* **What you should do**
Output the whole listing below. Keep it exact.
========
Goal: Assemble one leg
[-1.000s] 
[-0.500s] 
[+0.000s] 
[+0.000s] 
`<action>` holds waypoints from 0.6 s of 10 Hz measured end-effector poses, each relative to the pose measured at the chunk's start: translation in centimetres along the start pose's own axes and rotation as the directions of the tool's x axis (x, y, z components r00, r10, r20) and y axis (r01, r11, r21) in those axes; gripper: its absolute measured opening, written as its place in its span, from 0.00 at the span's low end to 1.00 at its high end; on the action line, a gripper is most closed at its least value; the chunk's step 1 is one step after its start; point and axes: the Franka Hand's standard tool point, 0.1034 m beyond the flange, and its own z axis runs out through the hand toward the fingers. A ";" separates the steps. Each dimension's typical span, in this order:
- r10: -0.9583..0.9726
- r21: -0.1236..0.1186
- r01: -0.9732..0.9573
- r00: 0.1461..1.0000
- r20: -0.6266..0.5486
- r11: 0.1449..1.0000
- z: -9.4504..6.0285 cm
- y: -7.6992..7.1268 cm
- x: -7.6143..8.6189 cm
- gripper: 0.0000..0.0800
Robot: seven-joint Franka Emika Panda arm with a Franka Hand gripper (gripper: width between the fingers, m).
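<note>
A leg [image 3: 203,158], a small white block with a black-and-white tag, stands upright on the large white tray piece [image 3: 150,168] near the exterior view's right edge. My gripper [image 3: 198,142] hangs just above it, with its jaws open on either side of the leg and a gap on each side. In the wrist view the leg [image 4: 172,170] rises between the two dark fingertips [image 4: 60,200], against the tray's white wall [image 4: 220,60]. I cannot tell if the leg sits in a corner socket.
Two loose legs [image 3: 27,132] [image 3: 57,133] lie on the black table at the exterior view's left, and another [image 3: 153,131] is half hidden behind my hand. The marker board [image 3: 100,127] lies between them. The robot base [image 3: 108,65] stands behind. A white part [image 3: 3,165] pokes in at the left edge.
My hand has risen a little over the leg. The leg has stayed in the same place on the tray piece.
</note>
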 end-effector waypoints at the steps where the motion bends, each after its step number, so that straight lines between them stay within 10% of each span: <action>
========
* **Task answer**
Goal: Assemble one leg
[-1.000s] 
[-0.500s] 
[+0.000s] 
[+0.000s] 
`<action>` holds waypoints from 0.6 s of 10 Hz measured end-effector poses, each relative to the pose measured at the chunk's start: translation in centimetres along the start pose's own axes and rotation as the directions of the tool's x axis (x, y, z components r00, r10, r20) and y axis (r01, r11, r21) in those axes; gripper: its absolute measured opening, written as its place in its span, from 0.00 at the span's low end to 1.00 at its high end; on the action line, a gripper is most closed at its least value; the chunk's step 1 is one step after its start; point and axes: the Franka Hand's standard tool point, 0.1034 m beyond the flange, and its own z axis runs out through the hand toward the fingers. A ";" separates the steps. Each dimension's typical span, in this order:
- r10: -0.9583..0.9726
- r21: -0.1236..0.1186
- r01: -0.9732..0.9573
- r00: 0.1461..1.0000
- r20: -0.6266..0.5486
- r11: 0.1449..1.0000
- z: -9.4504..6.0285 cm
- y: -7.6992..7.1268 cm
- x: -7.6143..8.6189 cm
- gripper: 0.0000..0.0800
Robot: seven-joint Franka Emika Panda arm with a Franka Hand gripper (gripper: width between the fingers, m).
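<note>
A leg [image 3: 203,158], a small white block with a black-and-white tag, stands upright on the large white tray piece [image 3: 150,168] near the exterior view's right edge. My gripper [image 3: 198,142] hangs just above it, with its jaws open on either side of the leg and a gap on each side. In the wrist view the leg [image 4: 172,170] rises between the two dark fingertips [image 4: 60,200], against the tray's white wall [image 4: 220,60]. I cannot tell if the leg sits in a corner socket.
Two loose legs [image 3: 27,132] [image 3: 57,133] lie on the black table at the exterior view's left, and another [image 3: 153,131] is half hidden behind my hand. The marker board [image 3: 100,127] lies between them. The robot base [image 3: 108,65] stands behind. A white part [image 3: 3,165] pokes in at the left edge.
My hand has risen a little over the leg. The leg has stayed in the same place on the tray piece.
</note>
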 end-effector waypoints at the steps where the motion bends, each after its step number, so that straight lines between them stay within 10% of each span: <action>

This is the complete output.